• RECORDED DATA:
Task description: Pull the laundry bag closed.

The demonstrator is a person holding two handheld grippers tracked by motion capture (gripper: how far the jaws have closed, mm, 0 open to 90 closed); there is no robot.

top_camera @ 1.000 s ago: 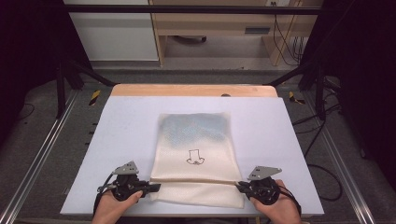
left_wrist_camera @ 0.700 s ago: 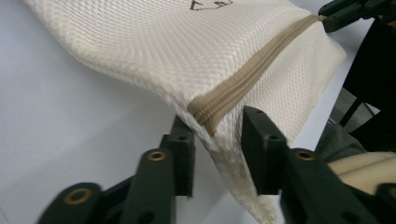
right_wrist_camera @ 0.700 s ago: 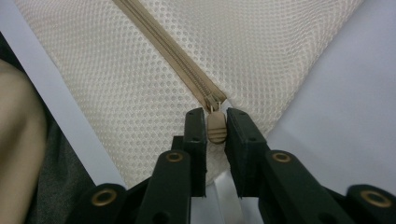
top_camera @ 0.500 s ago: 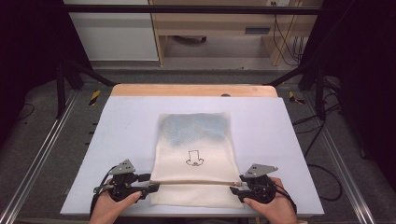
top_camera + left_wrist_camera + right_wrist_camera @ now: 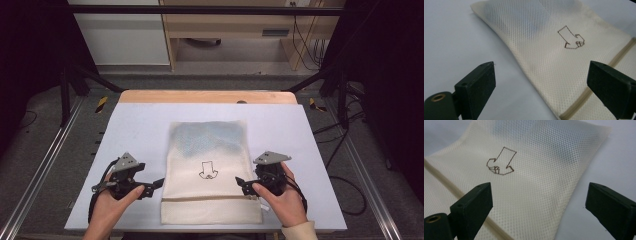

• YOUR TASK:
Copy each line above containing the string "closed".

• OUTPUT FOR THIS TASK:
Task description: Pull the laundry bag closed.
The demonstrator is a person holding two handheld grippers tracked by motion capture (gripper: how far the jaws have closed, mm, 0 open to 90 closed); there is no robot.

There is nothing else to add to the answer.